■ Work order ■
Give again the entries below exactly, beginning at the first line and ending at the line with "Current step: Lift".

(Stored records)
============================================================

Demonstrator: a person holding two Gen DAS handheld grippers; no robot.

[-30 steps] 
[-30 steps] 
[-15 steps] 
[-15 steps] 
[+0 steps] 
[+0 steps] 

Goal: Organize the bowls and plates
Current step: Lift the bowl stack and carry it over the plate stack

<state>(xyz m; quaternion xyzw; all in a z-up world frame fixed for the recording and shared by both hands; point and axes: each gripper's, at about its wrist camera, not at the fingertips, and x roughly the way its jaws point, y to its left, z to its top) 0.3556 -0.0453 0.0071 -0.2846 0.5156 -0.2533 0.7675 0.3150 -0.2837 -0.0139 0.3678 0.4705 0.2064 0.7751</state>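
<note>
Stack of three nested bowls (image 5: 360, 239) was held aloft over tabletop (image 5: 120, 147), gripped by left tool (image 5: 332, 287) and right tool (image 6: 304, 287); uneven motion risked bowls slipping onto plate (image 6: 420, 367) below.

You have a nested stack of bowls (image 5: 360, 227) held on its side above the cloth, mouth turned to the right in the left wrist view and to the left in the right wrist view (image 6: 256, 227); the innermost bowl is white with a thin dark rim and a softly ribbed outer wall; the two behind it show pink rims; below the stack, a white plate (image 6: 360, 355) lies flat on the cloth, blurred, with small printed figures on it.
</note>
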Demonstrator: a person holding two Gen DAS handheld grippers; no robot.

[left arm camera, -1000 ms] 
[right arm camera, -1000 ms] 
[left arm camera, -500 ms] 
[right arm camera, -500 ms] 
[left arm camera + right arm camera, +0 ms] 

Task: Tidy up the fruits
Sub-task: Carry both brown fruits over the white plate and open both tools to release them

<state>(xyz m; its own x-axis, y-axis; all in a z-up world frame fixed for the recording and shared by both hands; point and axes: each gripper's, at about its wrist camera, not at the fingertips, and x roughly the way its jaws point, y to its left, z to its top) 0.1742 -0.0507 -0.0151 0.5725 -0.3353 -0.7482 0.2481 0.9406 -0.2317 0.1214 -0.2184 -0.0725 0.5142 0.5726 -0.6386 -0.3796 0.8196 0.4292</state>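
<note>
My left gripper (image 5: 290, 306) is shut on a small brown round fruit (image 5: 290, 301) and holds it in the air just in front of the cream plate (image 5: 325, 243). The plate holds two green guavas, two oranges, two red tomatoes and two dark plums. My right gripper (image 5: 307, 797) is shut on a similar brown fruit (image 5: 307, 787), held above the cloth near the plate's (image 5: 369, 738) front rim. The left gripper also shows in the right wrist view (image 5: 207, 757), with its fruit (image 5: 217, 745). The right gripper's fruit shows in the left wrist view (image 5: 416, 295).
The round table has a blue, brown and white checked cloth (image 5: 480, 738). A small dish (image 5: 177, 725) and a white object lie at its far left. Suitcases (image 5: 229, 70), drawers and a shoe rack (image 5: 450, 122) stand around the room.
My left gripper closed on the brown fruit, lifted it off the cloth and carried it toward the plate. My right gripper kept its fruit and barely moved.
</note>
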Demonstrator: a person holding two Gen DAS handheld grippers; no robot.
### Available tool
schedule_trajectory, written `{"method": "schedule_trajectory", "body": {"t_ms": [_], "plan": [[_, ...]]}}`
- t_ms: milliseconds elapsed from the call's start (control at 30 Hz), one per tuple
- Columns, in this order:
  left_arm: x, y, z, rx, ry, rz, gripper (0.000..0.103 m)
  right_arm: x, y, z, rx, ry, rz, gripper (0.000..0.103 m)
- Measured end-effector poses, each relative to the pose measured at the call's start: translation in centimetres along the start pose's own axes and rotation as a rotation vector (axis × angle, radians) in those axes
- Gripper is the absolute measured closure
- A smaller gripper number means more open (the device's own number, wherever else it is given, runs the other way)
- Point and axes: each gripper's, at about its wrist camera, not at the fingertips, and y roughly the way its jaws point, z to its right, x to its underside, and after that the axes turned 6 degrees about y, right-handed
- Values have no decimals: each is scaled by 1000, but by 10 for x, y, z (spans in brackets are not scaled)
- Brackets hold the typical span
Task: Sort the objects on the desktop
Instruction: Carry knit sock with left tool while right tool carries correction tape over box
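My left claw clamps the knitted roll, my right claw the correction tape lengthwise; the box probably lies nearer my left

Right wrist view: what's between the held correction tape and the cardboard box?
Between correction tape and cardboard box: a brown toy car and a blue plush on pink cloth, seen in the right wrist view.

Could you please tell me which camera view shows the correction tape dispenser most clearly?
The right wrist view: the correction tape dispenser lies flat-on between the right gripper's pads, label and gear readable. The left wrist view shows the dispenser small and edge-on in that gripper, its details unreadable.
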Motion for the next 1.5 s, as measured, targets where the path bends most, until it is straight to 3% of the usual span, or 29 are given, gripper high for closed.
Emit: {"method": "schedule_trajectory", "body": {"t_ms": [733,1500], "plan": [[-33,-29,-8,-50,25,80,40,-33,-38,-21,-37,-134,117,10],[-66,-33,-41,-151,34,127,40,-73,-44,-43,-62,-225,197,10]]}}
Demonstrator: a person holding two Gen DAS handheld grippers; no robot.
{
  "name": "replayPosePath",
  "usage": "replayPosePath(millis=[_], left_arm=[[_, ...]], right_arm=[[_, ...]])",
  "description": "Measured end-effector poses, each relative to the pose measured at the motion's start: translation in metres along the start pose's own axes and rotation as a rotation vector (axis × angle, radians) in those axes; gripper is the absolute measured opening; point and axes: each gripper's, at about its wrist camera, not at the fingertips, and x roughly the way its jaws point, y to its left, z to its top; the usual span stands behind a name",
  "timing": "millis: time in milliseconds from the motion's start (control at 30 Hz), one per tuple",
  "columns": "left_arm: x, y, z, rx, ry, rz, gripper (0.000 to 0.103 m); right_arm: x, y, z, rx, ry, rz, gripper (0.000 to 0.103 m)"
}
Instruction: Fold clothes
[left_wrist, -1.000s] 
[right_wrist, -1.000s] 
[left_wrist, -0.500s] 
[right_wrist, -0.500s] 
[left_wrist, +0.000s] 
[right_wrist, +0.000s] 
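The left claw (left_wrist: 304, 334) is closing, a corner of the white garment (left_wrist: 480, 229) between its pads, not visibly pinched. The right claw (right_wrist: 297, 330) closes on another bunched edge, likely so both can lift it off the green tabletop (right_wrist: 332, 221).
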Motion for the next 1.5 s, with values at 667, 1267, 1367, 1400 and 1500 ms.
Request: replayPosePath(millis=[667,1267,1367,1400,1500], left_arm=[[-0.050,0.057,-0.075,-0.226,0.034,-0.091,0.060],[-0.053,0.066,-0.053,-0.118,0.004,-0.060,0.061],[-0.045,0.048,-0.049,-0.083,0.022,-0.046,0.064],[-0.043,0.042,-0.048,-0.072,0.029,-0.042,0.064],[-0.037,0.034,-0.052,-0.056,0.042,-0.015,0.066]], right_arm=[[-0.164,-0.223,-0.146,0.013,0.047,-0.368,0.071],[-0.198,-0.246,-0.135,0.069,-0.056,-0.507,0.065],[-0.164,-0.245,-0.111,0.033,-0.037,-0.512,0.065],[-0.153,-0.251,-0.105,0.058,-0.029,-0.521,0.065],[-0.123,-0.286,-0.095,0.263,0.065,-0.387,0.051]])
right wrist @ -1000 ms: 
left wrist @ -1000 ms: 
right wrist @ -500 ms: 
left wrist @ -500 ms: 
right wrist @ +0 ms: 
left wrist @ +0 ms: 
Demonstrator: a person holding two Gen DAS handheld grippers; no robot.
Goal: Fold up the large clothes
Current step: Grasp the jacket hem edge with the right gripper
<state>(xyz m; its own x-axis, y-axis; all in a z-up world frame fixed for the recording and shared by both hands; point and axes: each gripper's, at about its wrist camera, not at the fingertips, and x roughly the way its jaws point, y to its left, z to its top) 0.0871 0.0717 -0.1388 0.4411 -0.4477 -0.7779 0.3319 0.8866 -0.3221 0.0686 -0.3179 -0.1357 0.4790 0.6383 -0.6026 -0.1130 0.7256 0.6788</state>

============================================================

■ Output of the task ■
Demonstrator: a person holding two Gen DAS handheld grippers; no robot.

[-30 steps] 
[-30 steps] 
[-15 steps] 
[-15 steps] 
[+0 steps] 
[+0 steps] 

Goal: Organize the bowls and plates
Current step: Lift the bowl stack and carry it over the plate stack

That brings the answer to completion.